A IN RFB 1.888/2019 é uma referência para a prestação de informações sobre operações com criptoativos nas hipóteses previstas. Quem compra ETH, recebe recompensas de staking, realiza permutas ou transfere entre plataformas deve manter registros organizados.

Guarde:

  • data e horário;
  • quantidade de ETH;
  • valor em reais e critério de cotação;
  • origem e destino;
  • hashes e endereços;
  • taxas de rede e da plataforma;
  • comprovantes de compra, venda ou saque;
  • extratos de staking;
  • identificação de tokens representativos recebidos.

O tratamento tributário depende do evento e da situação individual. Não suponha que recompensa de staking, valorização não realizada e venda sejam o mesmo fato. Consulte o guia de Imposto de Renda cripto e um contador com experiência em ativos virtuais.

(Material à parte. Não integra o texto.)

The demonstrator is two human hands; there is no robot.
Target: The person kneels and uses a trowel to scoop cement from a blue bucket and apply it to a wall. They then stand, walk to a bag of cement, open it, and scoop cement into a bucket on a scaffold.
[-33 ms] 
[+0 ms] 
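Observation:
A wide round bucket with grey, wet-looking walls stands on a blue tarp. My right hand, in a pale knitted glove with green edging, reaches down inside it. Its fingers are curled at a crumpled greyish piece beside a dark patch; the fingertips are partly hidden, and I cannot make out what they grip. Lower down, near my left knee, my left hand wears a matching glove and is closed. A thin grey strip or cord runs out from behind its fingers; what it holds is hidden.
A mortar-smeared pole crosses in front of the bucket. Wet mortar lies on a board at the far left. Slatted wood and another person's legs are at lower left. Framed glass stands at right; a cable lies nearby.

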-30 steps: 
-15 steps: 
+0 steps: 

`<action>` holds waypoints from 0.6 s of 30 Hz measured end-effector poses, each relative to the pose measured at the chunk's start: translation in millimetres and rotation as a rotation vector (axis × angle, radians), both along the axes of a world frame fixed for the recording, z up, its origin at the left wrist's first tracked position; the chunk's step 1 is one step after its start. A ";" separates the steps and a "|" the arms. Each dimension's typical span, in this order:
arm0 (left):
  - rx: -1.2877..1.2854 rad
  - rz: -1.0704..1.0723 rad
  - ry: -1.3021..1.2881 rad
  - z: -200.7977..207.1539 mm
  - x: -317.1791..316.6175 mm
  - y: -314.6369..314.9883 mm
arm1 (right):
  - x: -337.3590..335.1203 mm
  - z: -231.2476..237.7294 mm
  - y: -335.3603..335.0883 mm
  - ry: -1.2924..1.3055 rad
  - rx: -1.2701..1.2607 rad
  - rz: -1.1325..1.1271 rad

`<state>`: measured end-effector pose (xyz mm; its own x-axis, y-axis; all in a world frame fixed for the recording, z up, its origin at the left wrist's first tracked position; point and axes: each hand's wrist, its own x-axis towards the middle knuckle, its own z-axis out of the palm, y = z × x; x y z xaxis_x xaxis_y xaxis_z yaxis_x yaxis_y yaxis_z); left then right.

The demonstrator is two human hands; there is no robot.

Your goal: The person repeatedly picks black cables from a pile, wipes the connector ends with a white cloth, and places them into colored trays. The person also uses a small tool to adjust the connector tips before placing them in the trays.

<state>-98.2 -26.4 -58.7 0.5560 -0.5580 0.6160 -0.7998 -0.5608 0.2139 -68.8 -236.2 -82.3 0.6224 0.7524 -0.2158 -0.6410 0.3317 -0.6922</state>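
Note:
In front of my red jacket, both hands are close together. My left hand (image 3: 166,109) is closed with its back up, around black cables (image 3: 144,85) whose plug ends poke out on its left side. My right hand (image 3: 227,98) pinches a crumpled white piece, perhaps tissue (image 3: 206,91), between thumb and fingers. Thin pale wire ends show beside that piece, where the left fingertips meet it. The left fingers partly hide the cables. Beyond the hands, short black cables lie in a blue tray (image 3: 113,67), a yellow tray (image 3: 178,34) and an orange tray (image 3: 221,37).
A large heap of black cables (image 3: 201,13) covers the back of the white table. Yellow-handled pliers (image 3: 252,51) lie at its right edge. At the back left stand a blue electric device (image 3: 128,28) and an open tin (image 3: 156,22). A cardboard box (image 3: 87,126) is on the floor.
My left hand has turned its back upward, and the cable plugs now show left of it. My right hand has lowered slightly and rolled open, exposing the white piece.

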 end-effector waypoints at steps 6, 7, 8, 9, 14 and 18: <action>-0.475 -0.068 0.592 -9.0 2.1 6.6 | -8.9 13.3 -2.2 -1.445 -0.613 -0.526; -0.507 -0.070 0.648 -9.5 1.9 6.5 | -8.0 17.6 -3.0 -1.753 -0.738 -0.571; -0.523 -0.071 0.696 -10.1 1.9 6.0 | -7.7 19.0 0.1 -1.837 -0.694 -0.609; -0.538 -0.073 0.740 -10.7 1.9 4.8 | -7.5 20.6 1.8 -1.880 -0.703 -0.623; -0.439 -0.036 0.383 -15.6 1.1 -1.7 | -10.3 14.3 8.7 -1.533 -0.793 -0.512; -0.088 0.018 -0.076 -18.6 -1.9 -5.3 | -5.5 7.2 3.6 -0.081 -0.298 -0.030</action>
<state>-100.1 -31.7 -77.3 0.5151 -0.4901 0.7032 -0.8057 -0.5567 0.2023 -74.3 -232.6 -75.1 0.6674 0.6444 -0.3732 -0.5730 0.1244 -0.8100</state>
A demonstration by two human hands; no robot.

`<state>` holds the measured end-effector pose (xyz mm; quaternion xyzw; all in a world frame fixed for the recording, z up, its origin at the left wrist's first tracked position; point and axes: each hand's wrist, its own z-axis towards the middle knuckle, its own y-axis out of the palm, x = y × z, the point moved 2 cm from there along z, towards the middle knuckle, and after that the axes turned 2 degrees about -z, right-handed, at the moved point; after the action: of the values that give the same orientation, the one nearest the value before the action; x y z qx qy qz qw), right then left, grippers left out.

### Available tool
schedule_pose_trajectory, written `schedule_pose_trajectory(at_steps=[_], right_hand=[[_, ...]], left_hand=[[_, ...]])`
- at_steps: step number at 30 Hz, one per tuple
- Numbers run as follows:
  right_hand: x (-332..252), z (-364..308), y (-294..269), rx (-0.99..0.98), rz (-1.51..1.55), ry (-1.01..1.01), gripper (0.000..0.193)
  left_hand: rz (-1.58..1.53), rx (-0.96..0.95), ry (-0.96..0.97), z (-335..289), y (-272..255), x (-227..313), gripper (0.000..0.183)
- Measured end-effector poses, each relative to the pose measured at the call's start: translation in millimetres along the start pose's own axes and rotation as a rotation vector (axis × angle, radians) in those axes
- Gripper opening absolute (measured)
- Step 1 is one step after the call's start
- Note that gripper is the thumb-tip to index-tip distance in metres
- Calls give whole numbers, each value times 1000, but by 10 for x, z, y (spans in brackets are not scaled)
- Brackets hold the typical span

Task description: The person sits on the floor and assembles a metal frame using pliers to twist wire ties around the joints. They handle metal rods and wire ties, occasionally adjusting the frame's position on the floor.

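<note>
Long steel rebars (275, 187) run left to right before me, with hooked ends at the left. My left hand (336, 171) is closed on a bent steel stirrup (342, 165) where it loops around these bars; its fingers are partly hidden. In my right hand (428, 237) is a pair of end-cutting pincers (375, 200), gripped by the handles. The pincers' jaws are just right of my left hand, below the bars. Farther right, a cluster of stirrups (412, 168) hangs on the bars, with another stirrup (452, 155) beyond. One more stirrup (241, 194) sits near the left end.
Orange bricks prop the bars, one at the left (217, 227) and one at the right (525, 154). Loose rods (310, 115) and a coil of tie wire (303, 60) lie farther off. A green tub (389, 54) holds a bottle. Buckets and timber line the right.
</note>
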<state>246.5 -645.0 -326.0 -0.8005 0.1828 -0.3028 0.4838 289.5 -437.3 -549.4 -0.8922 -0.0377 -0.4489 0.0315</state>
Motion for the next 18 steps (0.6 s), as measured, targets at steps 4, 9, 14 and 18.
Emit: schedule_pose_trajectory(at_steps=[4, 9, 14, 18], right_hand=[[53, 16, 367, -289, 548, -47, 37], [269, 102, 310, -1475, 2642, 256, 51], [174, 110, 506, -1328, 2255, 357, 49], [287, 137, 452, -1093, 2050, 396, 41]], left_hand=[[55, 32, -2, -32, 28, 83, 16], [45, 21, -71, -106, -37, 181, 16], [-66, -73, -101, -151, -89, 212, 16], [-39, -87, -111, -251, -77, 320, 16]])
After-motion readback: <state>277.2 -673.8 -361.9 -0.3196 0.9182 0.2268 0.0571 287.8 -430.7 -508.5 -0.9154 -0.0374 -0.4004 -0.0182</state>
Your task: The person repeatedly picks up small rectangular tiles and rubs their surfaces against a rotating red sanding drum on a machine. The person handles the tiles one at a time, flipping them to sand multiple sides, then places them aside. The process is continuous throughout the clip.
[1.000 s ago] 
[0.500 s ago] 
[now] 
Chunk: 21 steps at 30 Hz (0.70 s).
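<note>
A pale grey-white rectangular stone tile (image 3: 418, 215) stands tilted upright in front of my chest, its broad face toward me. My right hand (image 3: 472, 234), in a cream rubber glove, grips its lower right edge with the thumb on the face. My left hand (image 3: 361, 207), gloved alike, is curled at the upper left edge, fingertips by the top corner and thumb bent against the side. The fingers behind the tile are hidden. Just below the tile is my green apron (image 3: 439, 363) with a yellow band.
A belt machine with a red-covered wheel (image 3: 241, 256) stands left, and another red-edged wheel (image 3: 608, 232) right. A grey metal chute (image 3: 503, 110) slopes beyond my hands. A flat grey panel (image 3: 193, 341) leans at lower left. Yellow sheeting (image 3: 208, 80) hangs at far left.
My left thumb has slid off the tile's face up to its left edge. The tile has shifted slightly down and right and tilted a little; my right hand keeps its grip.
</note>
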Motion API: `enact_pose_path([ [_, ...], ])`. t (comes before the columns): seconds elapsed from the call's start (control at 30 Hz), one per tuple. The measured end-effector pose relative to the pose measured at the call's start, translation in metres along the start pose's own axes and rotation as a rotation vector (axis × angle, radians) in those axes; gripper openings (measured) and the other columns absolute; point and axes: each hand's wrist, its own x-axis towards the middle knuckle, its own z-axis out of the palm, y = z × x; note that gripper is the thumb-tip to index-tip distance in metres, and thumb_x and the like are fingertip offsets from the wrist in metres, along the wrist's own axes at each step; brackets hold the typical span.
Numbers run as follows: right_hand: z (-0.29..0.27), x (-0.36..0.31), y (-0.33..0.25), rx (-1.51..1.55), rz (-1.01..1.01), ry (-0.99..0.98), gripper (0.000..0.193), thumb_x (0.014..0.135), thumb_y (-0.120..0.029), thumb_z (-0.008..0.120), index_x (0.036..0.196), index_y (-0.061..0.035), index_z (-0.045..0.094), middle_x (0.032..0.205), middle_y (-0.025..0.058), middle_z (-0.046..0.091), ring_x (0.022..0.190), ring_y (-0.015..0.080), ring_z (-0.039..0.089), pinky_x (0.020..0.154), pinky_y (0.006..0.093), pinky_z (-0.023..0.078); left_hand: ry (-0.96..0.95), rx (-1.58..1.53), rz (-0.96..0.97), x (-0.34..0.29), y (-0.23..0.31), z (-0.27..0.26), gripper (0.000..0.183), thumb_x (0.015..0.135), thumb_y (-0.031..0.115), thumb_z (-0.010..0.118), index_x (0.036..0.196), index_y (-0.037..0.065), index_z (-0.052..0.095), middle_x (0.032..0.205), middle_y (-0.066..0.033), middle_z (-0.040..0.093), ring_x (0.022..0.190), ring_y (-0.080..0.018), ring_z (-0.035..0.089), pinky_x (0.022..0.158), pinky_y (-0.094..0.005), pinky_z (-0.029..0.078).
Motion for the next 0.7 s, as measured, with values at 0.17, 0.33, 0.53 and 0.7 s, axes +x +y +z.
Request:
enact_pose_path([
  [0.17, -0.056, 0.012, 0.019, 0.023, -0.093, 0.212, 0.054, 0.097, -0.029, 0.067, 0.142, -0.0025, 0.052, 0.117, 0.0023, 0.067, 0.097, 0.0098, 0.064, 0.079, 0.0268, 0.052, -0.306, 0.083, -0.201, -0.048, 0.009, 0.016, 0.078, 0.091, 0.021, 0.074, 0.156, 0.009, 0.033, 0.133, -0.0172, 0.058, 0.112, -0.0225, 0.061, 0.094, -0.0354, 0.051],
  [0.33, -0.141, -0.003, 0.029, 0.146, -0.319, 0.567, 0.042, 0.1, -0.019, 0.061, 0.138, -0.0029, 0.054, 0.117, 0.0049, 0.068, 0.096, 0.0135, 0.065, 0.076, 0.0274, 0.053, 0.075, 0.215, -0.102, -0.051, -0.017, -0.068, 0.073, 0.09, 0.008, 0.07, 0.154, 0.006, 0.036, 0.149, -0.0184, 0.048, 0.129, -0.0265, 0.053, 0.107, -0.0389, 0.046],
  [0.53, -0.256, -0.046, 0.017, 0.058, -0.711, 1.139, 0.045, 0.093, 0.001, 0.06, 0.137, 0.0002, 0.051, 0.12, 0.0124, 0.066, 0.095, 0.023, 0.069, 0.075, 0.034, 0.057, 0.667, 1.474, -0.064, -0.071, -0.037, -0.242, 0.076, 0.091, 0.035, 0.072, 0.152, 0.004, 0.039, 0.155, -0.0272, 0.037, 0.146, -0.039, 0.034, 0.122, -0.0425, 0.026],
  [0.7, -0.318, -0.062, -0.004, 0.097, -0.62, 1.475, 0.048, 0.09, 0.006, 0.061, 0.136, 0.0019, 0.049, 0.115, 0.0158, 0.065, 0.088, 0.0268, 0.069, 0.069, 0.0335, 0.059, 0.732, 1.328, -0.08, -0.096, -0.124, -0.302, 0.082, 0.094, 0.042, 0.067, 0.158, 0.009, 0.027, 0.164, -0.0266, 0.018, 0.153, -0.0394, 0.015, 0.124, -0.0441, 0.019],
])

Checklist antes de tomar uma decisão baseada em escassez

  • Entendi que Ethereum não tem halving programado.
  • Diferenciei emissão, queima e oferta líquida.
  • Verifiquei a informação em fontes oficiais.
  • Não tratei triple halving como evento recorrente.
  • Não presumi deflação permanente.
  • Não confundi menor emissão com garantia de valorização.
  • Considerei riscos de staking, custódia e smart contracts.
  • Não usei dinheiro necessário para despesas essenciais.
  • Registrei operações e valores em reais.
  • Consultei orientação profissional quando necessário.

Conclusão

Ethereum não tem halving. O Bitcoin reduz seu subsídio por bloco em intervalos programados; o Ethereum emite ETH para validadores de Proof of Stake e queima parte das taxas pela EIP-1559. A diferença entre emissão e queima determina se a oferta cresce ou diminui em cada período.

The Merge reduziu a emissão ao encerrar a mineração, mas não criou um ciclo de halvings. O termo triple halving foi uma analogia para essa mudança histórica, não uma regra oficial nem uma previsão de preço.

Para analisar ETH com mais precisão, abandone a pergunta “quando será o próximo halving?” e acompanhe emissão para validadores, ETH queimado, atividade na L1 e nas Layer 2, segurança, demanda e mudanças de protocolo. Para brasileiros, some a isso custódia, registros fiscais e o enquadramento regulatório aplicável.

Aviso legal: este conteúdo é exclusivamente informativo e educacional. Não constitui aconselhamento financeiro, jurídico, tributário ou contábil, nem recomendação de compra, venda, staking ou custódia de ETH, BTC ou qualquer criptoativo. Criptoativos envolvem volatilidade, perda total, riscos tecnológicos, regulatórios, fiscais, de contraparte e de custódia. Dados históricos de emissão, queima ou preço não garantem resultados futuros. Consulte fontes oficiais e profissionais qualificados antes de tomar decisões relevantes.